Doktor nauk wojskowych Konstantin Sivkov, który zajmuje stanowisko wiceprezesa ds. Polityki informacyjnej Rosyjskiej Akademii Nauk o Rakietach i Artylerii, w swoim artykule mówi, że w Rosji nie ma żadnych statków zdolnych do skutecznego wsparcia przez pożar armii na lądzie lub podczas lądowania lądowania na morzu.
Według informacji dostępnych dla pana Sivkova, największy kaliber artylerii okrętowej wynosi 130 mm, pistolety te są zainstalowane na niszczycielu Projektu 956. Masa strzału wynosi 30 kg, zasięg pocisku to 30 km. Taka broń w najlepszym przypadku może powstrzymać dwie oparte na firmach twierdze na odległość równą głębokości taktycznej obrony przed atakiem.

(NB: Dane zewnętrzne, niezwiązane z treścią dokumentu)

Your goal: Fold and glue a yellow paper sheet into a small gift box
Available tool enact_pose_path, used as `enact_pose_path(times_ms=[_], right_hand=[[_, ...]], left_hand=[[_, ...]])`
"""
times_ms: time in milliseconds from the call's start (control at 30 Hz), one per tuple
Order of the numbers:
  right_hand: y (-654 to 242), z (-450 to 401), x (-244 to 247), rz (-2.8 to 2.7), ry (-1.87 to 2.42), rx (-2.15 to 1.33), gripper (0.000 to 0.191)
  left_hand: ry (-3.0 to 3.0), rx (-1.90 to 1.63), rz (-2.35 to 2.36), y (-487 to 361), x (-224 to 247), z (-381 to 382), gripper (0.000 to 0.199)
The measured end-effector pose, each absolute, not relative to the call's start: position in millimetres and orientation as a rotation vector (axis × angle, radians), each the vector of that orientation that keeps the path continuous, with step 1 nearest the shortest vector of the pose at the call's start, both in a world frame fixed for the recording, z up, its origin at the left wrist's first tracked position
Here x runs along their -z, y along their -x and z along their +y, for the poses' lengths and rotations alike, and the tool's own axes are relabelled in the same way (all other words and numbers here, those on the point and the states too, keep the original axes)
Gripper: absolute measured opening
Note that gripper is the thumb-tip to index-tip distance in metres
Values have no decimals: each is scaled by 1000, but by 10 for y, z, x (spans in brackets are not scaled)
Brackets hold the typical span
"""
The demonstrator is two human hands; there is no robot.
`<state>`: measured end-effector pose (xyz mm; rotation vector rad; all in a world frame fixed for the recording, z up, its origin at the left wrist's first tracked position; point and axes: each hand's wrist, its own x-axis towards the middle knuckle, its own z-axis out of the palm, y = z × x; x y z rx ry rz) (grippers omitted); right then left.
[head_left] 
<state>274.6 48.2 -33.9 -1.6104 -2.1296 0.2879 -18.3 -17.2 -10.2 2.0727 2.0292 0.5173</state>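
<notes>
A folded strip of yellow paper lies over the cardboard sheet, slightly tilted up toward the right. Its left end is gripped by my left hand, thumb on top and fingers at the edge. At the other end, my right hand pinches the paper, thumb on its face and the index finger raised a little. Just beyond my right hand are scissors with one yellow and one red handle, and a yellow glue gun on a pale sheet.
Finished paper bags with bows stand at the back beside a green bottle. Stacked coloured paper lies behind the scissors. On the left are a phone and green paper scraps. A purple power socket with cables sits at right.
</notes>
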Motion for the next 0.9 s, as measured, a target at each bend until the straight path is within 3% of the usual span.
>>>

Jego zdaniem wynika to z proporcjonalności obszaru uszkodzenia jednego pocisku o kalibrze 130 mm i obszaru zajmowanego przez jeden punkt odniesienia. Ponadto nie wolno nam zapominać, że taki pocisk nie jest w stanie stłumić silnie chronionych obiektów, takich jak czołgi.
Ekspert uważa za niewskazane używanie pocisków samosterujących i samolotów szturmowych do niszczenia takich celów.
Nieco wcześniej, K. Sivkov twierdził, że automatyczny system kontroli ognia Perimeter nie był w stanie zagwarantować odwetu na amerykańskie pozycje.